> **GOAL OF THE EXERCISE**
State, as a bare number, how many lines below contain "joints".

Dataset entries
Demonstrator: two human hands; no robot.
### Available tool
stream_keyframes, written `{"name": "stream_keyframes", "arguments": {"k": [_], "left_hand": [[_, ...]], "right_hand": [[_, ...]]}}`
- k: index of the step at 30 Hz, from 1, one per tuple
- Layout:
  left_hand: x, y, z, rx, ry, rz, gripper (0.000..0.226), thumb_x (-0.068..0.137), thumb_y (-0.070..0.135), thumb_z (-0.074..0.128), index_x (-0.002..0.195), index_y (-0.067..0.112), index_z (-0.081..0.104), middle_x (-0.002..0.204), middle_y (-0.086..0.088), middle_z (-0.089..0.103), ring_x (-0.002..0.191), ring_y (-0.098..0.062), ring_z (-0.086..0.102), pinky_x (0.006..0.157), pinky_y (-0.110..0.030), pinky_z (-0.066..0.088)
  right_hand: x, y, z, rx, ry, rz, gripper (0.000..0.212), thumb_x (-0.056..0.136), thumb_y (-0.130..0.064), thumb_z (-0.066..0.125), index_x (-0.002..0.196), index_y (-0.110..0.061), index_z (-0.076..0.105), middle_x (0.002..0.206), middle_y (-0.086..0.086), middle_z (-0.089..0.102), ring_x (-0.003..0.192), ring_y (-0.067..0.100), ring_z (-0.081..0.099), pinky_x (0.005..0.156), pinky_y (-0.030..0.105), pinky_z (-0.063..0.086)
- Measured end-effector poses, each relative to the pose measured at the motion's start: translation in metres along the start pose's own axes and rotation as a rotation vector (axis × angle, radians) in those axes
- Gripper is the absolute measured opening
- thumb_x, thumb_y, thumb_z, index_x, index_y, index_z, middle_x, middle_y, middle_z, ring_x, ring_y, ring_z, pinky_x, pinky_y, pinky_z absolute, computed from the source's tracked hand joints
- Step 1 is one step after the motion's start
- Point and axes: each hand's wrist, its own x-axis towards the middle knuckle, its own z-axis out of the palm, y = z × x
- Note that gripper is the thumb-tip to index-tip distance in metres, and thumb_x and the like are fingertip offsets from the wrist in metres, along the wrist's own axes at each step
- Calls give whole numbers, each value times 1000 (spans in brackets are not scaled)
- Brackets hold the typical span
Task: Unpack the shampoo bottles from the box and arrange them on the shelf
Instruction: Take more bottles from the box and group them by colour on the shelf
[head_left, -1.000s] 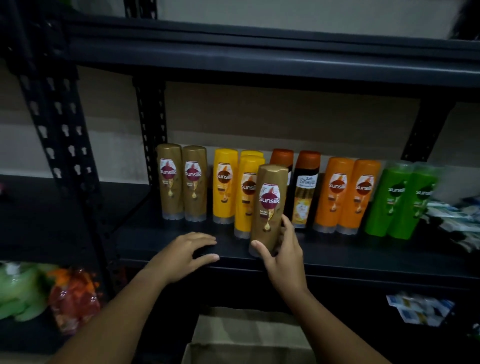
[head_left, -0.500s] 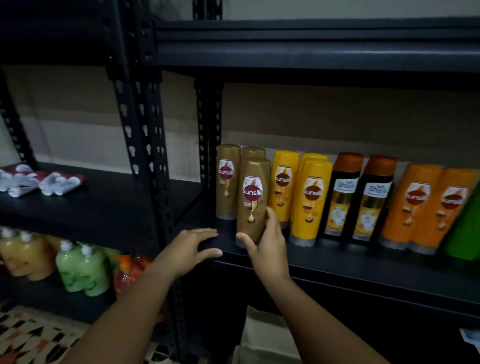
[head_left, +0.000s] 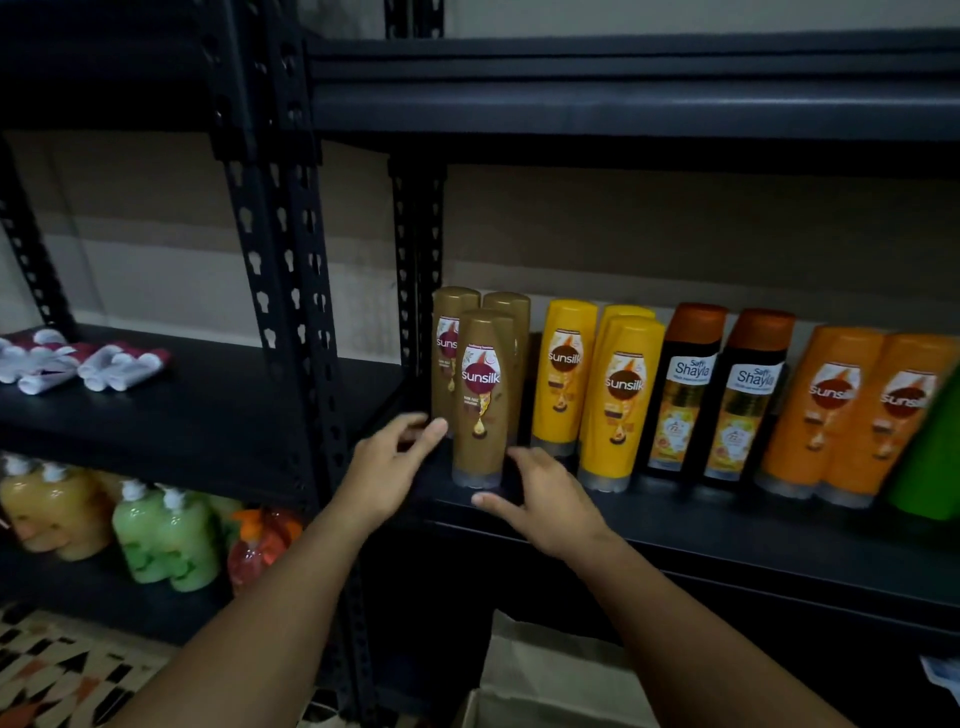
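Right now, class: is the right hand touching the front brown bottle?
Apart. The head view shows the right hand open beside the front brown bottle, with a dark strip of shelf between its fingers and the bottle's base.

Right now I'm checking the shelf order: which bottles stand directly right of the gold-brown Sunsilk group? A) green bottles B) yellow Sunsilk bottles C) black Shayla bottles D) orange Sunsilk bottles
B: the yellow Sunsilk bottles stand immediately right of the gold-brown Sunsilk bottles; the black Shayla bottles come after them.

Front bottle stands on shelf, seemingly before two others.
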Motion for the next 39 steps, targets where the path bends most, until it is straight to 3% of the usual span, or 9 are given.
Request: {"name": "stream_keyframes", "arguments": {"k": [2, 5, 7, 10, 18, 39], "left_hand": [[1, 17, 14, -110, 32, 10, 67, 80, 63, 71, 136, 30, 56, 120, 10, 65, 106, -6, 65, 87, -21, 49], [-3, 31, 41, -94, 45, 41, 85, 68, 55, 88, 138, 33, 46, 118, 16, 58, 108, -2, 60, 87, -22, 52], [0, 28, 55, -30, 124, 47, 90, 66, 53, 91, 139, 32, 42, 127, 7, 57, 117, -13, 57, 94, -33, 56], [6, 23, 61, 21, 176, 22, 84, 72, 45, 89, 141, 29, 43, 133, 0, 57, 121, -20, 58, 97, -44, 57], [28, 11, 39, 94, 211, 33, 73, 84, 30, 83, 144, 19, 42, 132, -4, 60, 120, -23, 59, 90, -27, 45], [39, 12, 34, 124, 146, -24, 80, 89, 25, 78, 153, 19, 30, 141, -7, 53, 130, -27, 53, 102, -37, 45]], "right_hand": [[-4, 8, -1, -75, -84, -37, 74, 87, -78, 48, 135, -22, 55, 131, 0, 55, 120, 19, 55, 98, 39, 50], [-4, 10, -2, -52, -111, -42, 76, 88, -77, 48, 140, -22, 56, 140, 3, 53, 124, 20, 54, 102, 41, 49], [-4, 11, -3, -38, -113, -41, 78, 88, -76, 50, 144, -22, 53, 146, 3, 50, 129, 20, 51, 106, 40, 47], [-4, 11, -3, -62, -119, -40, 81, 89, -75, 50, 148, -20, 49, 154, 3, 43, 138, 21, 45, 111, 39, 42], [-3, 10, -2, -89, -115, -30, 84, 89, -75, 50, 150, -18, 47, 157, 0, 39, 142, 18, 39, 114, 36, 37], [-3, 9, -3, -92, -134, -11, 85, 88, -76, 50, 150, -18, 46, 156, -2, 38, 140, 19, 41, 113, 38, 40]]}}
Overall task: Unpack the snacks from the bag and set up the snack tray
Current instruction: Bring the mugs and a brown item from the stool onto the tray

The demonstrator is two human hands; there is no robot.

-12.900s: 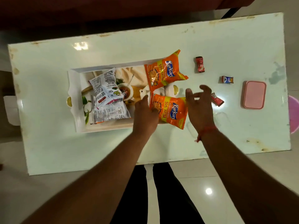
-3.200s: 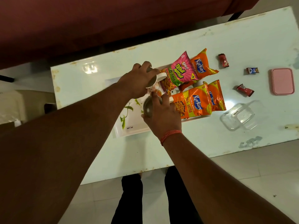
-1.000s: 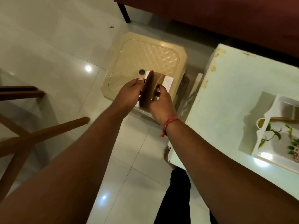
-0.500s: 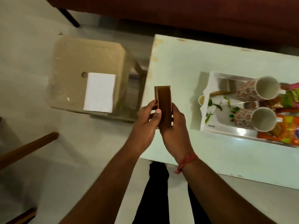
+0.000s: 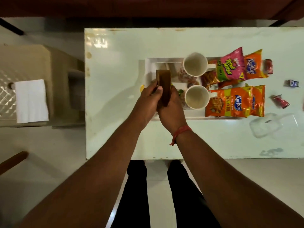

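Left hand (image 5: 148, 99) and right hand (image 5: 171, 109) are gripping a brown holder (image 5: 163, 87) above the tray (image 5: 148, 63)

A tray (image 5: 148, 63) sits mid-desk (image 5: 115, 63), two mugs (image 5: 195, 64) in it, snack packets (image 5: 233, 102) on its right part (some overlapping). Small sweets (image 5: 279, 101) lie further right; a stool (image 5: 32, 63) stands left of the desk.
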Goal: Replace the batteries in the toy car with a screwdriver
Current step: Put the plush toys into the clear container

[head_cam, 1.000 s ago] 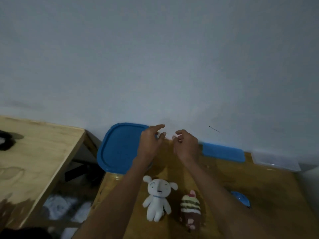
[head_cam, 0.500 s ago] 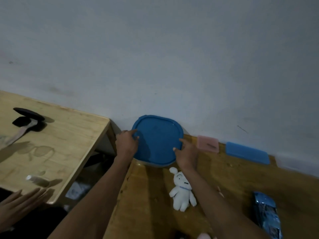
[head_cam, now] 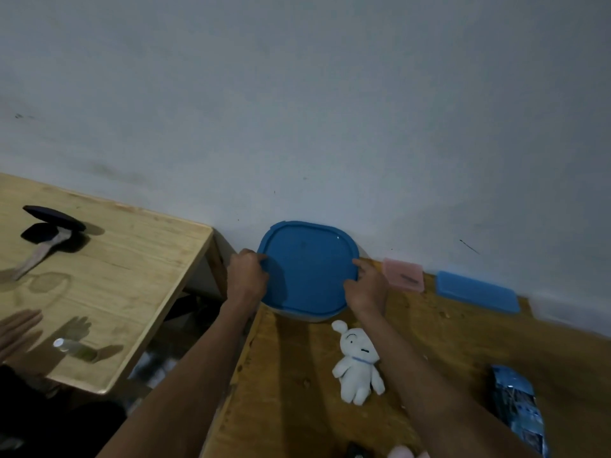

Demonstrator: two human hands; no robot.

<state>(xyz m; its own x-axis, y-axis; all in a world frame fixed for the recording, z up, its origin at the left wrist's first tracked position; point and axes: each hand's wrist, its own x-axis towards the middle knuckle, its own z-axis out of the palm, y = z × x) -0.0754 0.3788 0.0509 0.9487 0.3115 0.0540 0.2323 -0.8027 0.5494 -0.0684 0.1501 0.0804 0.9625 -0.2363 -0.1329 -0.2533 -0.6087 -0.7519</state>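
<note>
A round-cornered container with a blue lid (head_cam: 309, 269) stands against the wall at the back of the darker wooden table (head_cam: 446, 352). My left hand (head_cam: 246, 276) grips the lid's left edge. My right hand (head_cam: 365, 285) holds its right edge, fingers pressed on the rim. A blue toy car (head_cam: 517, 408) lies at the table's right, near the frame edge. No screwdriver or batteries show.
A white plush dog (head_cam: 358, 361) lies just in front of the container. A pink box (head_cam: 403, 274) and a flat blue lid (head_cam: 476, 290) sit by the wall. A lighter table (head_cam: 115, 279) at left holds a black paddle (head_cam: 49, 226) and a bottle (head_cam: 71, 347); another person's hand (head_cam: 16, 327) rests there.
My hands moved from the table's back middle onto the blue-lidded container's two sides. The view swung left, showing the other table; a striped plush dropped out of view.
</note>
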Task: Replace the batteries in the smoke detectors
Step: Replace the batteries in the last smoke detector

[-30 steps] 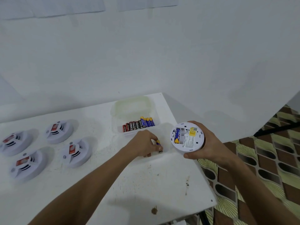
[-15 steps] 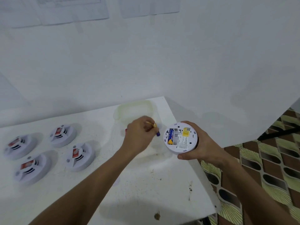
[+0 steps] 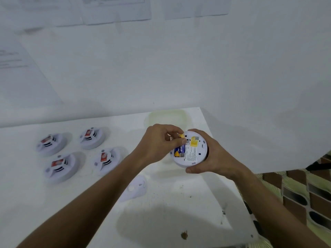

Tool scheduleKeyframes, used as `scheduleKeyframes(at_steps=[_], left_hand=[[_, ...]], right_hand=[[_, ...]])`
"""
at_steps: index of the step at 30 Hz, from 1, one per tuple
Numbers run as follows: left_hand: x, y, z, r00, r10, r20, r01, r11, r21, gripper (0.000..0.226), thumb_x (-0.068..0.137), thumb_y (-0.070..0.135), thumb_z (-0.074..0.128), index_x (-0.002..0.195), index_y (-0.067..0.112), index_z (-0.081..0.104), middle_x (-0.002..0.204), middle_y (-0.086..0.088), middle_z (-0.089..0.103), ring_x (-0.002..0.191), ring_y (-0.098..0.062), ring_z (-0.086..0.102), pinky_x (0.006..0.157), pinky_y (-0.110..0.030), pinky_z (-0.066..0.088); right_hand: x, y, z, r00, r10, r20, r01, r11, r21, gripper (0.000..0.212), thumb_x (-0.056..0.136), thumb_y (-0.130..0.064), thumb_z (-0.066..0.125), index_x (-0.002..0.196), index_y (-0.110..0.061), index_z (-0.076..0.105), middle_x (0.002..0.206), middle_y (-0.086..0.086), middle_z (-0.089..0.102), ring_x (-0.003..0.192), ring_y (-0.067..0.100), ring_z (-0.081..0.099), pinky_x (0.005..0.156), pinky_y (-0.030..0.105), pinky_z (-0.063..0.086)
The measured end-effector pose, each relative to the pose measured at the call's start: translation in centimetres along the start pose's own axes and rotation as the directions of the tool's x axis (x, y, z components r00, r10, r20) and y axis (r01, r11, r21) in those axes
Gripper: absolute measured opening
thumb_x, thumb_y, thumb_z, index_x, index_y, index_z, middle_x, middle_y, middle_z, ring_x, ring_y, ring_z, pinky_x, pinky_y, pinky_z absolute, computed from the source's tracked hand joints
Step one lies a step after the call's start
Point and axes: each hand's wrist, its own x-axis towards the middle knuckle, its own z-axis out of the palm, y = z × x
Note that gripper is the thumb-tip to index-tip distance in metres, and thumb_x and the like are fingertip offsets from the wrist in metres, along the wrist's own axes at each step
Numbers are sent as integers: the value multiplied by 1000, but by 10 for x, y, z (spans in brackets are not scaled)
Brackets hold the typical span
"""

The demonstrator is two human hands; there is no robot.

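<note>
We hold the detector (image 3: 192,151) back-up in our right hand (image 3: 213,156), fingers curled round its rim, just above the right end of the worktop (image 3: 161,212). Our left hand (image 3: 159,144) pinches a battery (image 3: 182,135) between thumb and forefinger at the open bay, where 1 battery (image 3: 179,150) already lies.

The detector looks like a light, hollow plastic shell, stiff enough to grip firmly by the rim, and that rim is where we judge it best held, since it leaves the back free. The battery is small, hard and smooth (likely to roll if dropped), dense for its size; we would take it across its middle so that an end can go in first against the spring. The bay's contacts are probably the only delicate part.

The worktop is white, flat and scuffed, with a brown stain near its front edge. On it lie 4 more detectors (image 3: 60,165) face-up at the left, well apart from our hands, a loose white cover (image 3: 136,187) near our left forearm, and a pale tray (image 3: 166,116) behind our hands, its contents hidden. White walls with taped papers (image 3: 116,9) close in the corner; a patterned floor (image 3: 304,194) shows at the right.
</note>
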Motion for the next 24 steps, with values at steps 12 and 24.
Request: scheduleKeyframes(at_steps=[12,24], left_hand=[[-34,-35,-50,983,83,162,-90,995,35,68,58,39,89,121,38,62,106,21,67,95,0,63,73,-10,50],[-60,-61,-73,991,-23,132,3,988,153,69,58,56,76,123,36,63,119,10,55,100,-11,59,81,-19,55]], right_hand=[[29,-19,31,993,-24,118,19,999,51,94,54,8,91,134,-21,51,120,-8,65,114,14,62,84,27,56],[47,-20,67,972,0,235,-11,999,45,95,55,8,91,134,-25,49,121,-7,66,114,13,62,83,25,55]])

> **TASK OUTPUT**
2